- [DATA TO PROCESS]:
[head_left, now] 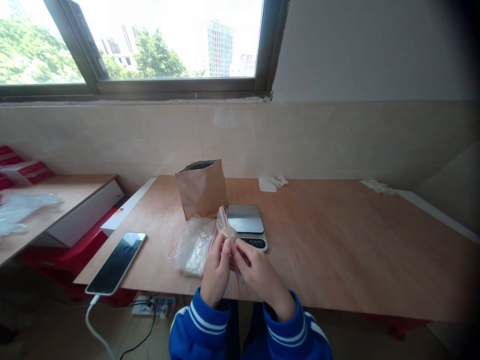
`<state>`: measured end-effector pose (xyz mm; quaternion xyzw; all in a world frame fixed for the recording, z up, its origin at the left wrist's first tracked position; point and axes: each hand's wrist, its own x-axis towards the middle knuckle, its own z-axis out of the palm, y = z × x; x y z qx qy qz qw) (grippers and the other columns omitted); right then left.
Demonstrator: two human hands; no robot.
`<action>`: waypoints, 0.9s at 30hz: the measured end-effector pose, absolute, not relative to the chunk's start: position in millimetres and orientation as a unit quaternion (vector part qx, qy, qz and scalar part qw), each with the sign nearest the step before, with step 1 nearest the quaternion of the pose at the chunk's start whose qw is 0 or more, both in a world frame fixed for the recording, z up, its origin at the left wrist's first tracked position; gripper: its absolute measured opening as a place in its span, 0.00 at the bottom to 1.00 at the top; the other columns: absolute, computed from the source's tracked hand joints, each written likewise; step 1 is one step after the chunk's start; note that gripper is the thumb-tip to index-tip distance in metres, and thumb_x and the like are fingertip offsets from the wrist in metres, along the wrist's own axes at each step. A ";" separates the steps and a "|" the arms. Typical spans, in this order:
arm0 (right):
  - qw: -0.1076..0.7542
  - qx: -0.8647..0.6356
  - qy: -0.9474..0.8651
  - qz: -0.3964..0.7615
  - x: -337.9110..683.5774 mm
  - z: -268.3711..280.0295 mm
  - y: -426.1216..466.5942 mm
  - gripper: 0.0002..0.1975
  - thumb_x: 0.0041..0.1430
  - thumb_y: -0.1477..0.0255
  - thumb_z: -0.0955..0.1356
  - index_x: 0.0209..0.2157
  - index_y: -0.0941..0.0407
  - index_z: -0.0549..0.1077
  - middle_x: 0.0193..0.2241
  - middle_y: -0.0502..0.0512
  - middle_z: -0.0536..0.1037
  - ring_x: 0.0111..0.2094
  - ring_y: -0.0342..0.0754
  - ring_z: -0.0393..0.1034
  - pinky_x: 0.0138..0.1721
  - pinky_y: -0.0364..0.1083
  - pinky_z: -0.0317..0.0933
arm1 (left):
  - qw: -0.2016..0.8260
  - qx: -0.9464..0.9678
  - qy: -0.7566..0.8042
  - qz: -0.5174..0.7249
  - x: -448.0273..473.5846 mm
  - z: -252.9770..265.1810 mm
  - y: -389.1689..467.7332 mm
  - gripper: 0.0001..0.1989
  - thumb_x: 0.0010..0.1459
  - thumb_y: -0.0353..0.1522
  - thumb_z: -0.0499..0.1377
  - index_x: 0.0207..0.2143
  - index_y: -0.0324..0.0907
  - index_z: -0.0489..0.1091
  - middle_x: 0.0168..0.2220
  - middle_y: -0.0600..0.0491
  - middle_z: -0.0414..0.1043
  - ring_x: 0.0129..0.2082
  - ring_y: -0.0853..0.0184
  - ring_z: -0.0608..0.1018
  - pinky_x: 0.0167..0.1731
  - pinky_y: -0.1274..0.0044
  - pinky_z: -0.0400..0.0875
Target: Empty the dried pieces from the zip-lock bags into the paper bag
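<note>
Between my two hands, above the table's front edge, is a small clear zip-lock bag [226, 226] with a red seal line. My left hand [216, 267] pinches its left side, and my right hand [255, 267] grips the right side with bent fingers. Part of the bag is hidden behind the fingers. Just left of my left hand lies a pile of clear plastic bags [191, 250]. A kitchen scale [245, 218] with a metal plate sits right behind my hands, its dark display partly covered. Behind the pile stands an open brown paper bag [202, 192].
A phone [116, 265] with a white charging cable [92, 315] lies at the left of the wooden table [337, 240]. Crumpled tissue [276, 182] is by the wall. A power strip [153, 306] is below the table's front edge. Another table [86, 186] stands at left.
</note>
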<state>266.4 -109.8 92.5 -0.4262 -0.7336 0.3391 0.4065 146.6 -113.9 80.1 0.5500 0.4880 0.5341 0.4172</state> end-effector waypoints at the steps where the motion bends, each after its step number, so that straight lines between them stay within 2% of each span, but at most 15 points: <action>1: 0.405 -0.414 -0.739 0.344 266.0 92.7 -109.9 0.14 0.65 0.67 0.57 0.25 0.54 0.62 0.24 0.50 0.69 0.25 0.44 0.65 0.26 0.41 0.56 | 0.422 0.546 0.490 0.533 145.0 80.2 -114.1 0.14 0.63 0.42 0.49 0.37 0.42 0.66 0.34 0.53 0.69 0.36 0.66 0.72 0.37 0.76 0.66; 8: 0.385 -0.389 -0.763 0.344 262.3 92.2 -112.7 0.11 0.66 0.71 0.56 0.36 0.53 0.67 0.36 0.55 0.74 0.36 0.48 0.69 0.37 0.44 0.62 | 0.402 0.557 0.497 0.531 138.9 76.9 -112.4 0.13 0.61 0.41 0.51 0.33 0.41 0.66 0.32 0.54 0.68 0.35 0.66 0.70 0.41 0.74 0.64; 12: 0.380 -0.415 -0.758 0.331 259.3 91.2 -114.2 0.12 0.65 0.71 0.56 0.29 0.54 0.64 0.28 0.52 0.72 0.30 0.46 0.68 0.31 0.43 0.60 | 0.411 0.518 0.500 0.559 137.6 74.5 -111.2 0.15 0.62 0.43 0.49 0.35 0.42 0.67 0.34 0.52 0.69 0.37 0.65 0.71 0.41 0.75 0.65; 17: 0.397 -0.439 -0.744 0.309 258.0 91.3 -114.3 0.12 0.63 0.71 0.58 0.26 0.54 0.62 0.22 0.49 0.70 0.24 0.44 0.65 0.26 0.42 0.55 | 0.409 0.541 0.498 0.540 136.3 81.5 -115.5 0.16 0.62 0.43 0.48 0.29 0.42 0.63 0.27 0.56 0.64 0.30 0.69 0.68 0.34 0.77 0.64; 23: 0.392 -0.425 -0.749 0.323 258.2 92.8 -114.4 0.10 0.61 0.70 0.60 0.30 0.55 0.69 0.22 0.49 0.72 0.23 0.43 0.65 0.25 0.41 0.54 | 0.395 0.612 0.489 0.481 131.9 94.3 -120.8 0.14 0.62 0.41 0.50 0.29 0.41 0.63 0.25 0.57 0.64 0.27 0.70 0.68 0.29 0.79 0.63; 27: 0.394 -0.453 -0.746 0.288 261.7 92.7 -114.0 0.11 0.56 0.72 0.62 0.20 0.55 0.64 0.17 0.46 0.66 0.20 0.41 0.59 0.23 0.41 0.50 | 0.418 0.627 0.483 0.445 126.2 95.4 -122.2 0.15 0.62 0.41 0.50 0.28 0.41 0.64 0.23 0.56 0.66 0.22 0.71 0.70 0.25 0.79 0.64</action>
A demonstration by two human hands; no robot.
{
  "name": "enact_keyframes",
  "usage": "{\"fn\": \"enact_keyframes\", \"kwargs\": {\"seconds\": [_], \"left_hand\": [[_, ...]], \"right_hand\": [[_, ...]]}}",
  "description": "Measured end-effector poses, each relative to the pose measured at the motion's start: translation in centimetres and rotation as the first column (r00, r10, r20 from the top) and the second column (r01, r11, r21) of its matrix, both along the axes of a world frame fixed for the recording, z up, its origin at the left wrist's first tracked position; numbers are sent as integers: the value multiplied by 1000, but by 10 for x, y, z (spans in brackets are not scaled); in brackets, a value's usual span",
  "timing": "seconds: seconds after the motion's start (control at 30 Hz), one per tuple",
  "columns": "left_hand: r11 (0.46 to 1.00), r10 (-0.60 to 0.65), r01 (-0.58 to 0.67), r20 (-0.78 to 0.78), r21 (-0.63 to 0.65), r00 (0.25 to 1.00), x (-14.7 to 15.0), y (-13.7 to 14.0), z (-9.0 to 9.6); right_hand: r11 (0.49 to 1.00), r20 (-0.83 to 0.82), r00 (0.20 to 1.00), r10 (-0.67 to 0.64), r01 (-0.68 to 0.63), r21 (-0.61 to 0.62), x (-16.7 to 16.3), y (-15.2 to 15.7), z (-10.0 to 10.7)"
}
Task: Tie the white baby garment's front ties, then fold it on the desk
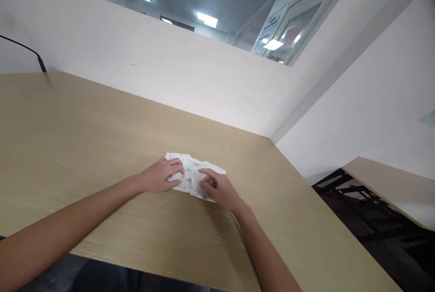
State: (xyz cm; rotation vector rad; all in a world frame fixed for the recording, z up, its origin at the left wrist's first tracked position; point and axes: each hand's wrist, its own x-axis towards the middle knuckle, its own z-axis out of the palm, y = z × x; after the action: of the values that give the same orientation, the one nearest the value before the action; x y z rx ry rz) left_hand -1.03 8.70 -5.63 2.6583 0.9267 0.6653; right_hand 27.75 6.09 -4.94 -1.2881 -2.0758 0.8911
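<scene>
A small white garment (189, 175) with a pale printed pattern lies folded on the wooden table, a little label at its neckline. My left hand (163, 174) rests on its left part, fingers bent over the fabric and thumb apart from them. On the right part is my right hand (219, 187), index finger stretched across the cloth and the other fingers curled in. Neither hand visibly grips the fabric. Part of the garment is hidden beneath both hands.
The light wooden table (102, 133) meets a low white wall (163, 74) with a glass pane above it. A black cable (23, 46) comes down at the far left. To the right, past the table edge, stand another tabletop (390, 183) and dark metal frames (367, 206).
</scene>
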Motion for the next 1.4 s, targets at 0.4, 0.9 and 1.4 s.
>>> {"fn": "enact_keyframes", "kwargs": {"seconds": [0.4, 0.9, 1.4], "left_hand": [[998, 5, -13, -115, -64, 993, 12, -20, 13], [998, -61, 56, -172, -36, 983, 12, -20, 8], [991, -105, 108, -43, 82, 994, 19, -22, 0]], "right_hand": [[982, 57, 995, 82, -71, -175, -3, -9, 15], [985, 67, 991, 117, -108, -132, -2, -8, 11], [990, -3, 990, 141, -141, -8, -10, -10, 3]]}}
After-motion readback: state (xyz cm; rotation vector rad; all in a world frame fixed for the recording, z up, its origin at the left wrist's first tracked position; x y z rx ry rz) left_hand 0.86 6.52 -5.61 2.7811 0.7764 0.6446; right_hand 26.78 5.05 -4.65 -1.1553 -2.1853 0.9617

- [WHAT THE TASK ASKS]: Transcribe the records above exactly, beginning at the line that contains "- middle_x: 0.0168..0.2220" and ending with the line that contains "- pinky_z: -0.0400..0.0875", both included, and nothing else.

- [SOLUTION FOR THIS TASK]:
  - middle_x: 0.0168..0.2220
  - middle_y: -0.0600..0.0491
  - middle_z: -0.0414..0.1043
  - ring_x: 0.0129..0.2082
  - ring_y: -0.0853..0.0184
  - ring_z: -0.0608..0.1018
  - pinky_x: 0.0167..0.1731
  - pinky_y: -0.1274..0.0044
  - pinky_z: -0.0400..0.0875

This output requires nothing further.